Trump signs order to designate nations that hold Americans as sponsors of wrongful detention

Washington:  President Donald Trump signed an executive order on Friday that would let the U.S. designate nations as state sponsors of wrongful detention, using the threat of associated sanctions to deter Americans from being detained abroad or taken hostage.

The designation, similar to the state sponsors of terrorism designation that the U.S. already imposes on some nations, will allow the State Department to target countries falling under the label with penalties such as economic restrictions, restrictions on visas for those involved and travel restrictions for Americans to those countries.

“Like the State Sponsor of Terrorism determination, no nation should want to end up on this list,” Secretary of State Marco Rubio said in a statement.

It’s aimed at making it easier to impose penalties on nations that block or restrain Americans and impose a major penalty on countries that don’t release those U.S. nationals.
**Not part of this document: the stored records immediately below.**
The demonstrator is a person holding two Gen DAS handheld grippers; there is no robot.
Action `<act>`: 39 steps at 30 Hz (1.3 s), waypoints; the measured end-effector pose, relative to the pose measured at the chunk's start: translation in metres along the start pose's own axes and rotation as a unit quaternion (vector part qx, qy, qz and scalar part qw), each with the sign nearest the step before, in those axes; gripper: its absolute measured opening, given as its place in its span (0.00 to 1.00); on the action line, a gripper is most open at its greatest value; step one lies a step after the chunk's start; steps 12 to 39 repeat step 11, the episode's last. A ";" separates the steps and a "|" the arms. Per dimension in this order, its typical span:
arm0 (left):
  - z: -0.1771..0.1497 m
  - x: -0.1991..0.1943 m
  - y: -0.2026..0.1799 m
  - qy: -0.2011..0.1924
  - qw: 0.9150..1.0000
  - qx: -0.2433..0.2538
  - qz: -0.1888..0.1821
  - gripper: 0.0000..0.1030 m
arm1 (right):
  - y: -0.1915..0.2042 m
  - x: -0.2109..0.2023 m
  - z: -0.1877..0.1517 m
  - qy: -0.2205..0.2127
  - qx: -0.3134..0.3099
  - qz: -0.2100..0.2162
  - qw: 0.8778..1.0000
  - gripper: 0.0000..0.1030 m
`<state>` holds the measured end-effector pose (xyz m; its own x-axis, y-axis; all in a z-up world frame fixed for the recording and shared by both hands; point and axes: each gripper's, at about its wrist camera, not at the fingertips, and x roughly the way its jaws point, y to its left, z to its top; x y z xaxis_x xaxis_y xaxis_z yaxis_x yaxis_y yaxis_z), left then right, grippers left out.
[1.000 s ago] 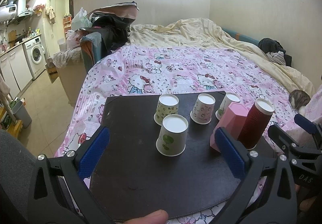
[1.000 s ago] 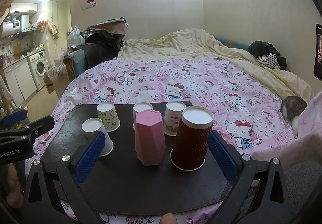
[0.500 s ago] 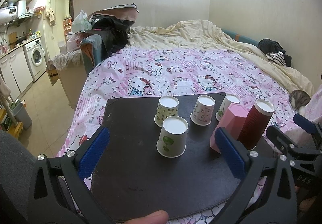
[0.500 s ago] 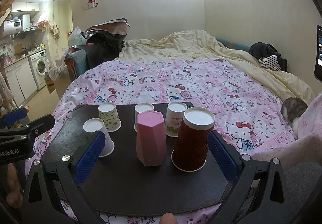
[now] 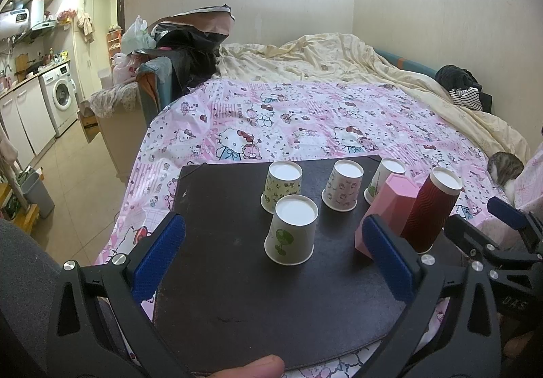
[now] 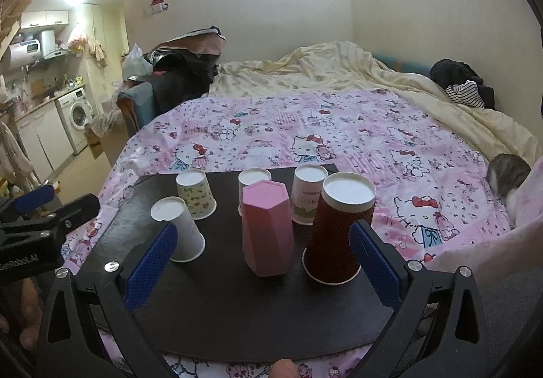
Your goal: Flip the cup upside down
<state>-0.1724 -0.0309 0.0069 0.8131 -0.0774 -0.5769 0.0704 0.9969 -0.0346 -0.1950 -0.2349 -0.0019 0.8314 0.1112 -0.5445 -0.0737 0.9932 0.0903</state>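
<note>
Standing bottom-up on a dark board (image 5: 237,293) are six cups, every one with its base facing the ceiling. Taking the pink faceted cup (image 6: 266,228) as the landmark: a dark red ribbed cup (image 6: 336,235) stands just beside it on its right, close but whether they touch cannot be told. Behind the pink cup, partly hidden by it, sits a white paper cup (image 6: 253,179), and behind and to its right another paper cup with a green print (image 6: 307,194). To the pink cup's left, well apart, stands a paper cup with a small cartoon pattern (image 6: 195,194), and nearer the camera on that side a plain-looking white cup with a green leaf mark (image 5: 292,230).

The board lies on a bed (image 6: 339,127) spread with a pink cartoon-cat cover, a cream quilt bunched up behind it.

The left hand-held gripper (image 5: 275,262) hangs above the near left part of the board, its blue-padded fingers spread wide apart with nothing between them; the leaf-marked cup is seen through the gap, farther off. The right hand-held gripper (image 6: 263,266) is likewise spread wide and empty, with the pink and red cups framed beyond its fingers.

Far left of the pink cup, a washing machine (image 5: 59,99) stands in a kitchen corner.
</note>
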 end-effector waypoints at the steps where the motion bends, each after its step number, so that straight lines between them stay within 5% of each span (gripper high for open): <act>1: 0.000 0.000 0.000 0.000 1.000 0.000 0.000 1.00 | 0.000 0.001 0.000 0.002 0.002 0.001 1.000 1.00; 39: 0.000 0.000 0.000 0.001 1.000 -0.002 -0.006 1.00 | -0.002 0.002 -0.002 0.003 0.000 0.001 1.000 1.00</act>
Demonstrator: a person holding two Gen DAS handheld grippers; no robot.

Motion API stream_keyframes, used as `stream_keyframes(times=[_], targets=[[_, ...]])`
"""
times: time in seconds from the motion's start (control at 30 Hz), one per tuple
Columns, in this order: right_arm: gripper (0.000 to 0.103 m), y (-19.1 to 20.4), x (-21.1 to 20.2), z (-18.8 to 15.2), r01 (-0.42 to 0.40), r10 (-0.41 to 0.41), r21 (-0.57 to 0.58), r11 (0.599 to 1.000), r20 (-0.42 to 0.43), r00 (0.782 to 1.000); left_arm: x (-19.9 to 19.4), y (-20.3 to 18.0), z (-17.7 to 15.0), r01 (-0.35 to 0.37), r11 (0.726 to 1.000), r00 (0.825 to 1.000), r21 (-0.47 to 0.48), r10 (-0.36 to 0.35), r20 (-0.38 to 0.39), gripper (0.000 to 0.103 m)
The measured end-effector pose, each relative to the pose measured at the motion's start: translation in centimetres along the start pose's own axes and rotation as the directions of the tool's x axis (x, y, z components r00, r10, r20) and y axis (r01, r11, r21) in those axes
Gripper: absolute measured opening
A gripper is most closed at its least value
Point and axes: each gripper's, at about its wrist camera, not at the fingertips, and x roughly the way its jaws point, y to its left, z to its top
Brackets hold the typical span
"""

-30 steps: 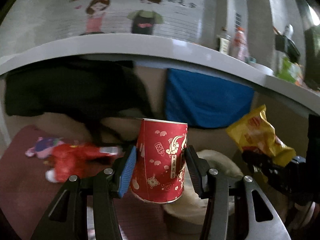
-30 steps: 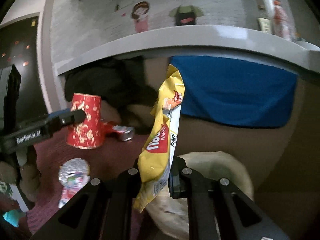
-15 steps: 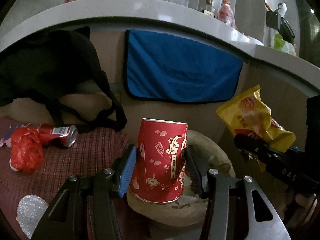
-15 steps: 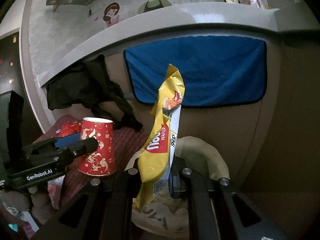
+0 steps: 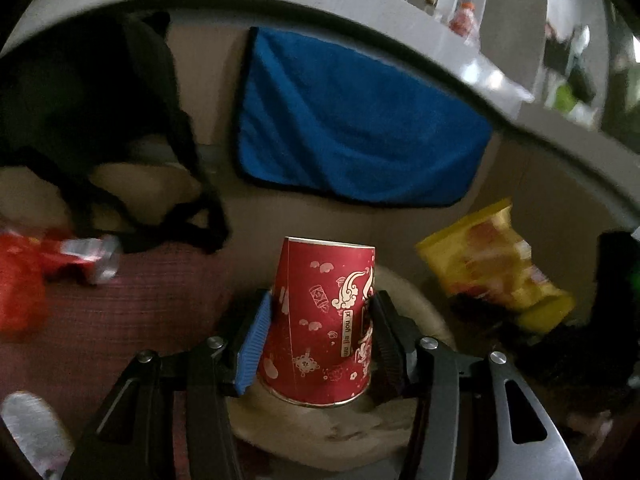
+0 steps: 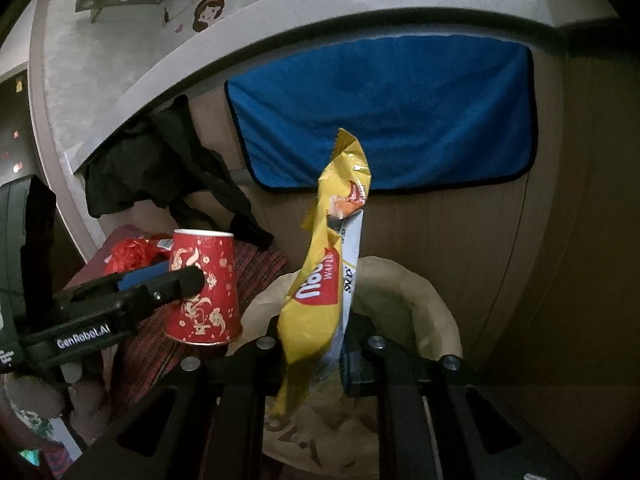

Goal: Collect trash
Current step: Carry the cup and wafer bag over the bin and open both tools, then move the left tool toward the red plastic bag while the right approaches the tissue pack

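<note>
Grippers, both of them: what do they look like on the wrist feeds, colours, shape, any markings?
The left gripper is black, with angular arms with cut-out slots, silver screw heads and ribbed finger pads, one blue and one black. The right wrist view shows white "GenRobot.AI" lettering on its side. The right gripper has the same black build and silver screws. No cables or sleeves are visible.

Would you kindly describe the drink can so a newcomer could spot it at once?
Start at the blue towel hanging on the back panel, then look down-left to the dark red checked cloth. The drink can lies on its side there, below the black bag's straps, its silver end setting it apart from the crumpled red wrapper beside it.
</note>
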Motion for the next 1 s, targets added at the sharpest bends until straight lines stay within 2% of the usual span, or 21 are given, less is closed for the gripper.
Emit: stream_keyframes(times=[0.03,0.07,0.1,0.2,0.33,0.53,0.67,0.77,0.87,0.97,1.0], targets=[[0.037,-0.2,0.4,0.0,0.002,-0.002,-0.004,1.000,-0.008,1.000,0.4,0.3,0.3,0.045,0.999,0.999,-0.011,-0.045,-0.014,0.055],[0.050,-0.4,0.7,-0.1,0.011,-0.011,0.000,1.000,-0.014,1.000,0.8,0.6,0.5,0.073,0.997,0.997,-0.020,-0.073,-0.031,0.058],[0.068,-0.7,1.0,-0.4,0.024,-0.024,0.013,1.000,-0.013,1.000,1.1,0.9,0.7,0.084,0.996,0.995,-0.035,-0.086,-0.044,0.058],[0.069,-1.3,1.4,-1.1,0.028,-0.027,0.039,0.999,-0.024,0.999,0.7,2.2,1.0,0.085,0.993,0.995,-0.083,-0.089,-0.036,0.060],[0.069,-1.2,0.8,-1.5,0.076,-0.076,0.036,0.996,-0.018,0.997,-1.2,3.0,1.7,0.076,0.992,0.997,-0.100,-0.076,0.004,0.060],[0.069,0.1,-1.0,-1.3,0.076,-0.077,0.055,0.996,0.007,0.997,-6.9,5.0,2.5,-0.016,0.997,0.996,-0.073,0.022,0.088,0.060],[0.069,2.4,-2.1,-1.0,0.033,-0.035,0.055,0.998,0.030,0.999,-12.1,7.2,2.4,-0.095,0.992,0.985,-0.084,0.105,0.135,0.060],[0.069,5.8,-2.5,-1.0,-0.019,0.018,0.030,0.999,0.039,0.999,-16.7,8.8,2.1,-0.146,0.985,0.971,-0.095,0.161,0.176,0.060],[0.069,9.2,-2.3,-1.2,-0.075,0.075,-0.002,0.997,0.028,0.997,-21.5,10.5,1.6,-0.209,0.973,0.949,-0.101,0.227,0.218,0.060],[0.069,13.6,-1.8,-1.6,-0.154,0.154,-0.050,0.987,-0.006,0.988,-25.9,12.6,1.0,-0.264,0.956,0.924,-0.129,0.289,0.249,0.060],[0.069,14.5,-1.7,-1.7,-0.166,0.165,-0.059,0.984,-0.012,0.986,-27.5,13.5,0.6,-0.293,0.945,0.911,-0.144,0.322,0.258,0.060]])
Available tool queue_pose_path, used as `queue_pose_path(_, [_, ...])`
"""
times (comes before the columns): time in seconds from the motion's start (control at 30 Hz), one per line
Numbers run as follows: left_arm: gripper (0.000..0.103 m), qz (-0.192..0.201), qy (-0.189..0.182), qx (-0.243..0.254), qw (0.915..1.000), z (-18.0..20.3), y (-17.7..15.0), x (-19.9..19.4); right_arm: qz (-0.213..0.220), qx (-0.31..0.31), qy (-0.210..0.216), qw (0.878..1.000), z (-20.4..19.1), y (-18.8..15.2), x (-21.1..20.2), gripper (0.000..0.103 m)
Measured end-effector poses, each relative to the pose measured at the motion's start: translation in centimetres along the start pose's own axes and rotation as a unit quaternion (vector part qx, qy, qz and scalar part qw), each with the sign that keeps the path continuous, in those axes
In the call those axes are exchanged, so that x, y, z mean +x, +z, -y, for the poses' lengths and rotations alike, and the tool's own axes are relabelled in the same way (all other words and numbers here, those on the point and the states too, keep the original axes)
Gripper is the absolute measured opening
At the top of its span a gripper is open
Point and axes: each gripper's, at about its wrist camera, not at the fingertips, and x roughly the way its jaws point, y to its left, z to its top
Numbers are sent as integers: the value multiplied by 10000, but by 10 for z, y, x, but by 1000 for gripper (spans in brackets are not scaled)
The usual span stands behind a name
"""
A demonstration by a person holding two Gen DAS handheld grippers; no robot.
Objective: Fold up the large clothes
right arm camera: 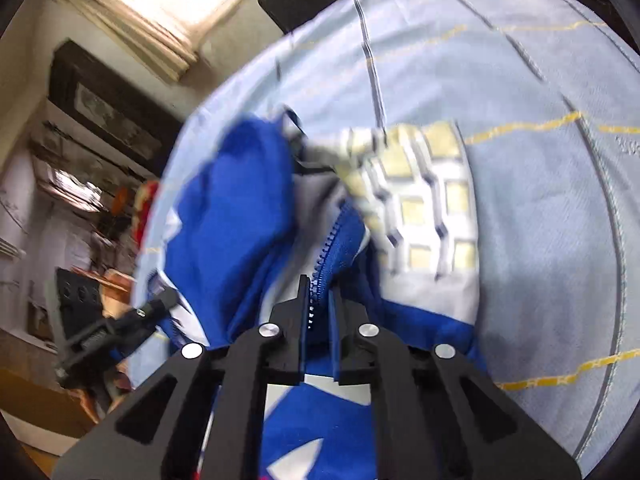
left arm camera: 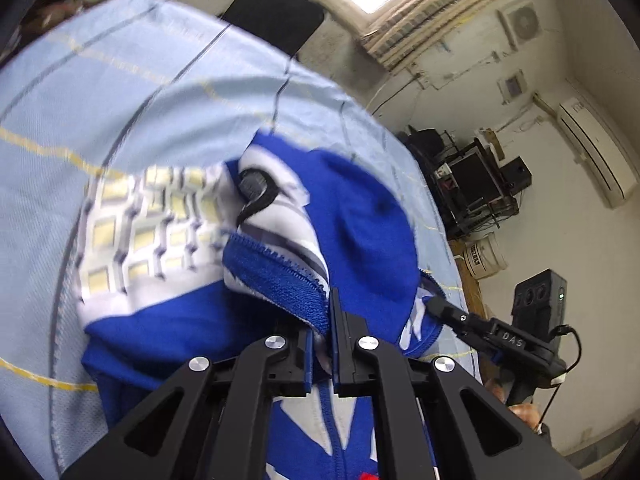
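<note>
Two grippers, the left gripper [left arm camera: 334, 316] and the right gripper [right arm camera: 320, 300], each pinch the zipper edge of the soft, light blue jacket [left arm camera: 360, 224] bunched mid-sheet [left arm camera: 160, 92]; it looks limp, so seams seem the best hold.

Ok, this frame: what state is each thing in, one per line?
Blue and white zip jacket: crumpled, unfolded, zipper edge pinched by both grippers.
Left gripper: shut on the jacket's zipper edge.
Right gripper: shut on the zipper edge.
Light blue sheet: spread out flat under the jacket.
</note>
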Motion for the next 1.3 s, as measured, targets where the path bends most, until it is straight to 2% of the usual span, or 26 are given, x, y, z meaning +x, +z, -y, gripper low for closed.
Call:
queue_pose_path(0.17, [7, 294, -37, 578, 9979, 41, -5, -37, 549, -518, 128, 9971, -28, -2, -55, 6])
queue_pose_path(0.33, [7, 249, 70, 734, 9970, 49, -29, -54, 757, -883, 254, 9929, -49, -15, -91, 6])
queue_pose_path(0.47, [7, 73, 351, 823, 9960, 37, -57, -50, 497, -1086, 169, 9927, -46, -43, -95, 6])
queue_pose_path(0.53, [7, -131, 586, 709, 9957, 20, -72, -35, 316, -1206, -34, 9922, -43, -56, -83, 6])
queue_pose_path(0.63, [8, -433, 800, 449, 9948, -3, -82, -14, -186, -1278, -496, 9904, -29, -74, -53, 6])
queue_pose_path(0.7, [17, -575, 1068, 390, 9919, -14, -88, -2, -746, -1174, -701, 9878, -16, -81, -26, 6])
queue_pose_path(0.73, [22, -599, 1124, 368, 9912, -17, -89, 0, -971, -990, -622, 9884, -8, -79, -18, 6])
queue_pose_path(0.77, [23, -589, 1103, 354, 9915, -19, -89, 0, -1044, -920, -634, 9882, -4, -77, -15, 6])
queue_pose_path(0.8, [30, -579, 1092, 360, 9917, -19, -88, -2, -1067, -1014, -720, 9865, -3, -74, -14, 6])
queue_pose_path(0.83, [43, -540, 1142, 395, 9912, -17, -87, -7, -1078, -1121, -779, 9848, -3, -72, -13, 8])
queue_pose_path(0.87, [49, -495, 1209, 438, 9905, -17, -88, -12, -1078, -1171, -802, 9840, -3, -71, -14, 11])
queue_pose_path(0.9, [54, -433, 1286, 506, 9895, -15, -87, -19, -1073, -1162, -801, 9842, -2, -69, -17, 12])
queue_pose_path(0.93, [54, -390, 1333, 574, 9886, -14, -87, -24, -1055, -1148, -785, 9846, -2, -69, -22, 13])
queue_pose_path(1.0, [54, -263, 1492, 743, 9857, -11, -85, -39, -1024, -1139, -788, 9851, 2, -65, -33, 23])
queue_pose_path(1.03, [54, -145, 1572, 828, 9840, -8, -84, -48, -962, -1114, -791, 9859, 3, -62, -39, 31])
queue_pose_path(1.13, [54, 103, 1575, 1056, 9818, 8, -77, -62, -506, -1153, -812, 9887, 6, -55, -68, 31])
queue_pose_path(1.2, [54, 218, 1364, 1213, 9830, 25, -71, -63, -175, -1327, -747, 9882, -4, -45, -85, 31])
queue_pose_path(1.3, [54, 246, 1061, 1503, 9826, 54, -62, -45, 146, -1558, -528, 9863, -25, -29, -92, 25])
“With this EO you are signing today, you are drawing a line in the sand that U.S. citizens will not be used a bargaining chips,” Sebastian Gorka, senior director for counterterrorism on the National Security Council, told Trump as he signed the order at the White House on Friday afternoon.

The designation is designed for Rubio to be able to lift the penalties if a nation changes its practices.

It wasn’t immediately clear when the U.S. might begin applying the new label and to which countries, but two senior administration officials who spoke on condition of anonymity ahead of the order being signed cited China, Afghanistan, Iran and Russia as nations that could potentially face penalties under the new designation.

The order allows the designation to also be applied to groups that control territory, even if they are not recognized governments.

Global Reach, a nonprofit organization that had advocated for the return of wrongfully detained Americans, praised the executive order.